A Emenda 3, por sua vez, reduz a programação financeira inicialmente prevista em cerca de 88%, de modo que ela passaria de R$ 500 milhões para R$ 60,1 milhões. A alteração foi apresentada na forma de um substitutivo por Braulio Lara (Novo).

Tanto o projeto original quanto as emendas precisam de 28 votos para serem aprovados. 

Selos

Com o objetivo de consolidar todas as leis municipais que tratam de selos em um único dispositivo legal, Fernanda Pereira Altoé (Novo) e Braulio Lara apresentaram o PL 584/2025, que também pode ser apreciado pelo Plenário, em 1º turno, nesta quarta (15/4). Entre as certificações públicas reunidas pela proposição em uma única lei estão o Selo Amigo do Meio Ambiente; o Selo Pet Friendly; e o Selo BH Emprega + Mulher. Para que seja aprovado será necessário o voto da maioria dos vereadores presentes. Segundo os autores da proposta, a reunião em um único dispositivo legal deverá simplificar e dar celeridade às consultas, bem como incentivar a adoção de medidas estimuladas pela concessão de selos. A aprovação do PL 584/2025 depende do voto favorável da maioria dos presentes.

Desafetação

Também na pauta desta quarta em 1º turno, o PL 589/2025 tem por finalidade alterar a Lei Municipal 11.841/2025, com o intuito de corrigir a metragem da área pública por ela desafetada no Bairro Bandeirantes. A área em questão corresponde a trecho não implantado da Rua Rovigo e, conforme levantamento topográfico realizado pela PBH, houve divergência entre a metragem originalmente prevista na lei e a dimensão efetivamente aferida. A proposição, de autoria do presidente Professor Juliano Lopes (Pode), não promove nova desafetação nem altera o conteúdo material da autorização já concedida pelo Legislativo, tratando-se de ajuste técnico que visa adequar o texto legal à realidade física da área e assegurar precisão normativa e segurança jurídica aos atos administrativos subsequentes. Caso o projeto venha a ser aprovado, por pelo menos 28 votos favoráveis, toda a área em questão poderá vir a ser objeto de venda ou permuta. 

Estrutura administrativa

Já o PL 713/2026, que promove adequações na estrutura administrativa da Câmara Municipal de Belo Horizonte, precisa de, pelo menos, 21 votos favoráveis para ser aprovado pelo Plenário, em 1º turno, nesta quarta. A proposição prevê a criação do cargo de Diretor-Geral Adjunto e reformula as atribuições dos cargos de Assessor Técnico Especializado e Assistente Técnico Especializado. 

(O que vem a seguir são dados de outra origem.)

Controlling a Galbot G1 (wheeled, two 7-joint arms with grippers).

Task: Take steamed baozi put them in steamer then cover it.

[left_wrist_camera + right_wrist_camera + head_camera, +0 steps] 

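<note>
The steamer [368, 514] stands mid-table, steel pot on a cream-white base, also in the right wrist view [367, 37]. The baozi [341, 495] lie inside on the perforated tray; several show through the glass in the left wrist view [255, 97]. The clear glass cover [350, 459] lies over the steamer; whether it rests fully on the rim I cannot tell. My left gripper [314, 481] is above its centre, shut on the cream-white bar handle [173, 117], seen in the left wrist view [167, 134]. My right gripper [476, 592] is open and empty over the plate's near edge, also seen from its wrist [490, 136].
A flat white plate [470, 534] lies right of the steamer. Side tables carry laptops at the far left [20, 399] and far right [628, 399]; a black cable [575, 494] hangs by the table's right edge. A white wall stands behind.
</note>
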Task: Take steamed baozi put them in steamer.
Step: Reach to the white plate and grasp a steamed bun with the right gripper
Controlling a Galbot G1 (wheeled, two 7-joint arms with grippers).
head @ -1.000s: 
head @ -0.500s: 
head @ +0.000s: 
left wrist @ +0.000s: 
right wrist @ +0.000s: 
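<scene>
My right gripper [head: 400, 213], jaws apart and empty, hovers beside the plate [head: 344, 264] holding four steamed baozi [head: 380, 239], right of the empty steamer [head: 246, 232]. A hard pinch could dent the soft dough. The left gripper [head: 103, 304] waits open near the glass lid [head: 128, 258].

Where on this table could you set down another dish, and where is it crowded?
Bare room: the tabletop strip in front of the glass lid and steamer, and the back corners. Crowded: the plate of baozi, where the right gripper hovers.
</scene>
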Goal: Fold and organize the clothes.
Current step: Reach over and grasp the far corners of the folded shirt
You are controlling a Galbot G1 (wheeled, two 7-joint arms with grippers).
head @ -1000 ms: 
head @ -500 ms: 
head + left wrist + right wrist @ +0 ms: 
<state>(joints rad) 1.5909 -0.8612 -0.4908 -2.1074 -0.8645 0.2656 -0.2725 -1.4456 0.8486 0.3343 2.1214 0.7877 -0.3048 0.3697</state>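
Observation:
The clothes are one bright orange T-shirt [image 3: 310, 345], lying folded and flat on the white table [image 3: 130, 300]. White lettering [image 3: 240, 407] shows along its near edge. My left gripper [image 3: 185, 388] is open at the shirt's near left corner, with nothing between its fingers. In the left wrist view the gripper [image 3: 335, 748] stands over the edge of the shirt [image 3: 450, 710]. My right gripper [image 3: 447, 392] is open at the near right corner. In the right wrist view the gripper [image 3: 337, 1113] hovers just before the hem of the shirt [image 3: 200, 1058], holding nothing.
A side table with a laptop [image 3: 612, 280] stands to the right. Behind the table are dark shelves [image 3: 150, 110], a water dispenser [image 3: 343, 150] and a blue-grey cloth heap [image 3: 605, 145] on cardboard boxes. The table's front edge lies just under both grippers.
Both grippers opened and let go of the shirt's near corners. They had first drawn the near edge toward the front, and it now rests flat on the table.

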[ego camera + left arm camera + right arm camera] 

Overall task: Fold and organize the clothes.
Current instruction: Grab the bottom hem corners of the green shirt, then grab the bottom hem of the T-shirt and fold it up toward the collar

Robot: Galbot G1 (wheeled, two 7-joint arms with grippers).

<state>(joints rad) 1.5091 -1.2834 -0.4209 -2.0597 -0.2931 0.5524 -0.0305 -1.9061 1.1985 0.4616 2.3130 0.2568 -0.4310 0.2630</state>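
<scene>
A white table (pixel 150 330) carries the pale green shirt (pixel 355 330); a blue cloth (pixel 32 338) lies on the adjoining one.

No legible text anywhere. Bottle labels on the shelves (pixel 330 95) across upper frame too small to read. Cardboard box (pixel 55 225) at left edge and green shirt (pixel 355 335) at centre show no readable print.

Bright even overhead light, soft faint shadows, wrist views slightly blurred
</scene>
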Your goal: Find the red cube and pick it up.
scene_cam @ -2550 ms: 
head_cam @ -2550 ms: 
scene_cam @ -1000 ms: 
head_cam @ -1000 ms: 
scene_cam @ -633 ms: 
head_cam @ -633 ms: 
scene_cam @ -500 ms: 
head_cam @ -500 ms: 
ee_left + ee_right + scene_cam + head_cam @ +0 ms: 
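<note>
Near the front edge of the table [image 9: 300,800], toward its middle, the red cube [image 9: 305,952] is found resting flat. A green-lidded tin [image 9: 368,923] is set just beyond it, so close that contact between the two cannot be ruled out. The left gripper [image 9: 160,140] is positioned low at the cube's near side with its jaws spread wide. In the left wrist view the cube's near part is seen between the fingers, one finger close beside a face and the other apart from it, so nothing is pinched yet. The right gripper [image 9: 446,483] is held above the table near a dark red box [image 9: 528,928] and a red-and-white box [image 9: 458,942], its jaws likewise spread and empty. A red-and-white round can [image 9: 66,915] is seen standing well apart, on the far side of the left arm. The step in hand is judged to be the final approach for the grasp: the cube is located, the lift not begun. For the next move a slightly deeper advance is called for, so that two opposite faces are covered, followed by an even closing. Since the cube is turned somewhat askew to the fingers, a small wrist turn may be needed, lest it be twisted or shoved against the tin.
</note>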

projeto também estabelece a extinção ou redução de cargos considerados redundantes, com o objetivo de racionalizar a estrutura administrativa, e trata ainda da atualização dos quadros de cargos comissionados, revogação de referências normativas e exoneração automática dos ocupantes dos cargos extintos. As despesas decorrentes ocorrerão por conta de dotações orçamentárias próprias do Legislativo, sem aumento global de gastos. A proposição é assinada por pela Mesa Diretora da Casa.